Taiwan High Tech | High-Tech/Halbleiter-Ingenieure
Taiwan produziert ein Fünftel der Mikrochips weltweitBild: Tao-Chuan Yeh/AFP/Getty Images

Der Aufbau eines großen, hochmodernen Werks kann laut einem Bericht der US-amerikanischen Semiconductor Industry Association (SIA) rund 20 Milliarden Dollar kosten und Jahre benötigen, bis es Gewinn abwirft: "Industriepolitik ist neu für die EU - das ganze System ist auf Forschung und Entwicklung ausgerichtet", sagt der Asien-Experte Duchatel. "Gleichzeitig haben China, die USA, Taiwan und Südkorea die Absicht, die Chipfertigung zu beschleunigen."

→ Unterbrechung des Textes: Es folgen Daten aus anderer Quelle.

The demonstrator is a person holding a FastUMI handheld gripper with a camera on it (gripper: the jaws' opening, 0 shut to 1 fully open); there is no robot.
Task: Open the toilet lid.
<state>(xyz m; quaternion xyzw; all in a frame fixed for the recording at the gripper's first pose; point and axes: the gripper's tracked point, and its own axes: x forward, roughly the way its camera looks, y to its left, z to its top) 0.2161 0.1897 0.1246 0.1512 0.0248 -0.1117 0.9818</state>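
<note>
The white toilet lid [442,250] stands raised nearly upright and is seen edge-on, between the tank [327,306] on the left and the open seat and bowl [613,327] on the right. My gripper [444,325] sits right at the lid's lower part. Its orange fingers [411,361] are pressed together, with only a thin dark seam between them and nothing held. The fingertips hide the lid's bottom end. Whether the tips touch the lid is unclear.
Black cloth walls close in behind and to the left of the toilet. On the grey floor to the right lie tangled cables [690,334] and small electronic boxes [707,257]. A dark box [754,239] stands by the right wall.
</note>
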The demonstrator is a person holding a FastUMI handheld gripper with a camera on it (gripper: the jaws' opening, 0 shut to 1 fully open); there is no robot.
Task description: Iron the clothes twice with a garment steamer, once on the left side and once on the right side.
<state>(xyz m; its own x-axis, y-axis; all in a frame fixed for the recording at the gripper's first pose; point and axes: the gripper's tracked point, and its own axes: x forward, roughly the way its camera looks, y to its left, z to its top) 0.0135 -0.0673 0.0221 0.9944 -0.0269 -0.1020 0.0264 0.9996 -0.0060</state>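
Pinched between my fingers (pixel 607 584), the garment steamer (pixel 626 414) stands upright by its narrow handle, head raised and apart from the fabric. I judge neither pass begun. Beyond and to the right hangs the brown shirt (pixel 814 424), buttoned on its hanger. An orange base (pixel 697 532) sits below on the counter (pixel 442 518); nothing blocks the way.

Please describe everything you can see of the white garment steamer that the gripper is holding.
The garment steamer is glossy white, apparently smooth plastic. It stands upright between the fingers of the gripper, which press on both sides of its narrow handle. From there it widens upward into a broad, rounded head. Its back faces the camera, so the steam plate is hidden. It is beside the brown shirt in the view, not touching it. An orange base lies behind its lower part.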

Taiwan produziert 20 Prozent aller Halbleiter weltweit, Südkorea 15 und Singapur sieben. Die Unternehmen TSMC und Südkoreas Samsung dominieren den Markt. Allein TSMC plant, in den nächsten drei Jahren 100 Milliarden Dollar zu investieren, um die Kapazität zu erweitern. Samsung plant, die halbleiterbezogenen Investitionen um ein Fünftel aufzustocken auf 31 Milliarden Dollar in diesem Jahr.

Große Probleme sind in Sicht

Ein großes Werk in Europa zu errichten, könnte sich am Ende als strategischer Fehler erweisen, da dem Kontinent ein starker Markt fehlt. "In der Umsetzung ist das ein sehr anspruchsvolles und ehrgeiziges Projekt", so Gerstenmayer. "Vor allem, weil es in Europa keine wirklich großen Endnutzer im High-End-Bereich gibt, wie Google, Apple oder Amazon, und damit die treibende Kraft fehlt. Wir stehen hier erst am Anfang der Reise."

Immerhin deutet sich für den Mobilitätssektor eine leichte Entspannung an, wen ab September in Dresden die neue Halbleiterfabrik von Bosch an den Start gehen wird. 

Mark Liu, Vorstandsvorsitzender von TSMC, sagte, dass es zu Überkapazitäten führen würde, wenn Europa die Halbleiter-Lieferkette nachbauen würde. Auf einer Pressekonferenz am 21. März bezeichnete er die Pläne der EU als "wirtschaftlich unrealistisch". Liu sagte, dass ein Teil der aktuellen Chip-Lieferknappheit auf Doppelbuchungen zurückzuführen sei. Diese seien durch die Unsicherheit im Jahr 2020 und durch Last-Minute-Bestellungen entstanden. Smartphone-Hersteller hätten versucht, Lücken zu füllen. Diese sei vor allem der Tatsache geschuldet, dass die USA den Chip-Großhändler Huawei auf ihre schwarze Liste gesetzt hätten.

Ursachensuche nach Engpässen

Auch ein Bericht der ING-Bank beleuchtet die Verwechslungsgefahr von kurzfristigen Versorgungsproblemen und notwendigen strukturellen Veränderungen:  Die Engpässe von Chips seien aufgrund des Nachfragesprungs im Zusammenhang mit COVID-19 ausgelöst worden - vor allem weil mehr für Unterhaltungselektronik ausgegeben würde - so der Bericht im April. Die starke Nachfrage nach Homeoffice-Geräten und die schneller als erwartete Erholung in anderen Sektoren seien ebenfalls "nicht hilfreich", so der Bericht.

Hinzu kommen auch noch die neuen 5G-Mobilfunknetze. Das treibt die Nachfrage nach kompatiblen Smartphones. Auch die Schließung eines Werks in Texas wegen extremer Kälte und in Japan nach einem Brand haben die Lage verschärft.

Die EU steht mit ihren Plänen für die Chiproduktion also vor großen Herausforderungen. Diese fängt offensichtlich schon vor der Produktion an: nämlich bei der Ursachen-Suche nach den Engpässen.